Authors: Xialong Ye, Juan Manuel Rodríguez Prieto, and Ralf Müller


Abstract
Machining is one of the most common and versatile manufacturing processes in industry, e.g. automotive industry and aerospace industry. But classical numerical methods such as the Finite Element Method (FEM) have difficulties to simulate it, because the material undergoes large deformations, large strain, large strain rates and high temperatures in this process. One option to simulate such kind of problems is the Particle Finite Element Method (PFEM) which combines the advantages of continuum mechanics and discrete modeling techniques. In this study we develop the PFEM further and call it the Adaptive Particle Finite Element Method (A-PFEM). Compared to the PFEM the A-PFEM enables insertion of particles and improves significantly the mesh quality along the numerical simulation.

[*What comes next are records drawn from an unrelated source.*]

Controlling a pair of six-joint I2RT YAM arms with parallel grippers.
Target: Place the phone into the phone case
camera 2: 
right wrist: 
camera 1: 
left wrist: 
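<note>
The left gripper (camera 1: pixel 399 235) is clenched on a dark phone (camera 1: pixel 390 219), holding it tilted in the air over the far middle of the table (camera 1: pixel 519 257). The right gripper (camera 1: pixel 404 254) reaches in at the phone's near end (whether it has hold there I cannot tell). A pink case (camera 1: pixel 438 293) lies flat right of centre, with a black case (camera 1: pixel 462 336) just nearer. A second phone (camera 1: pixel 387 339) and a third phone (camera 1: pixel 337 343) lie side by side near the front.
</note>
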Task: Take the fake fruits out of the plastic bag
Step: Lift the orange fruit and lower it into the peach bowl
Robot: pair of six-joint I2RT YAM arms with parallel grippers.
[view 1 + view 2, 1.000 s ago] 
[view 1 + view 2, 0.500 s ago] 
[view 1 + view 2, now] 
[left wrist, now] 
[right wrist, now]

The A-PFEM improves accuracy and precision, while it decreases computing time and resolves the phenomena that take place in machining. Because metal cutting involves plastic deformation we resort to the J₂ flow theory with isotropic hardening. At last some numerical examples are presented to compare the performance of the PFEM and A-PFEM.

Cite as

Xialong Ye, Juan Manuel Rodríguez Prieto, and Ralf Müller. An Improved Particle Finite Element Method for the Simulation of Machining Processes. In 2nd International Conference of the DFG International Research Training Group 2057 – Physical Modeling for Virtual Manufacturing (iPMVM 2020). Open Access Series in Informatics (OASIcs), Volume 89, pp. 13:1-13:9, Schloss Dagstuhl - Leibniz-Zentrum für Informatik (2021)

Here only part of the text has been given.